» Work required: An exact copy of all the lines below is required, with every image left out.

Recorded information below:

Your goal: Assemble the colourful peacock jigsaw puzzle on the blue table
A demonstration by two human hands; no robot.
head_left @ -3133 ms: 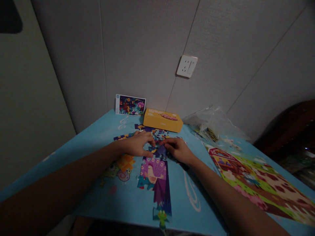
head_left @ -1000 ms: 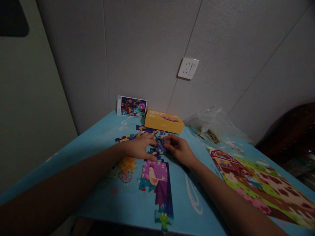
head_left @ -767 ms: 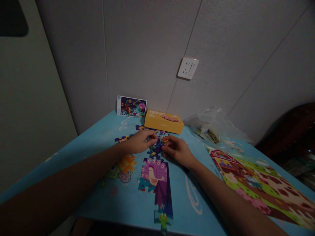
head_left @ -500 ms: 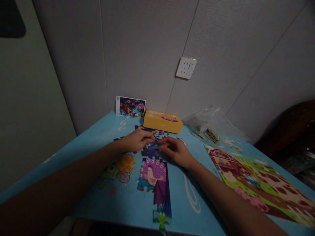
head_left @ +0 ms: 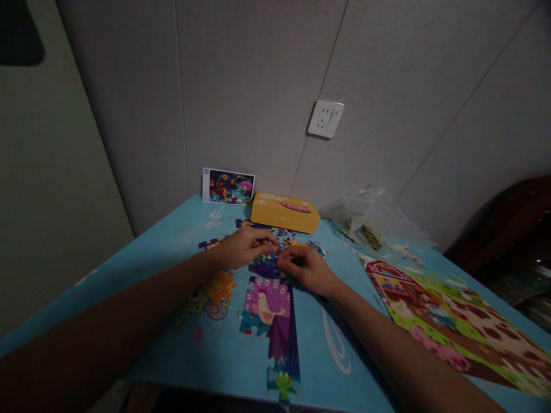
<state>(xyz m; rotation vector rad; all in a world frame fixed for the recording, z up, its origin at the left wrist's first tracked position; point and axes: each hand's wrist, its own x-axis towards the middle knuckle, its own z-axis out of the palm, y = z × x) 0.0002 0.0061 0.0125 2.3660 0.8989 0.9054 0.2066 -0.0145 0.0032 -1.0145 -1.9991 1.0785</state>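
While a picture card (head_left: pixel 231 187) stands upright at left, a left hand (head_left: pixel 244 246) curls loosely, thumb near its fingers, beside dark blue puzzle pieces (head_left: pixel 263 268) lying between the hands, just beyond a peacock section (head_left: pixel 270 304). The right hand (head_left: pixel 309 268) bends thumb toward forefinger at their right edge; whether either hand grips a piece cannot be told.

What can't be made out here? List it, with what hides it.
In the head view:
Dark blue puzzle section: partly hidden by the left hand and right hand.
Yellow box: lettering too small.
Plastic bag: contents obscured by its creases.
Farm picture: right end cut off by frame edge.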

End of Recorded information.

» Output for this exercise:
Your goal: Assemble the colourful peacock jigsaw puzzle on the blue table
A demonstration by two human hands; no robot.
head_left @ -3133 ms: 
head_left @ -1000 ms: 
head_left @ -767 ms: 
head_left @ -500 ms: 
head_left @ +0 ms: 
<state>(xyz m; rotation vector rad; all in a world frame fixed for the recording, z up, its origin at the left wrist's first tracked position; point and axes: each hand's wrist, its own x-axis towards the middle knuckle, its own z-axis out of the palm, y = z × x) 0.0002 0.0061 0.0125 2.3660 0.8989 0.9054 0.2066 -0.0145 0.0032 -1.0145 -1.9991 1.0785</state>
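While a picture card (head_left: pixel 231 187) stands upright at left, a left hand (head_left: pixel 244 246) curls loosely, thumb near its fingers, beside dark blue puzzle pieces (head_left: pixel 263 268) lying between the hands, just beyond a peacock section (head_left: pixel 270 304). The right hand (head_left: pixel 309 268) bends thumb toward forefinger at their right edge; whether either hand grips a piece cannot be told.

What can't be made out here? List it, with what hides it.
In the head view:
Dark blue puzzle section: partly hidden by the left hand and right hand.
Yellow box: lettering too small.
Plastic bag: contents obscured by its creases.
Farm picture: right end cut off by frame edge.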

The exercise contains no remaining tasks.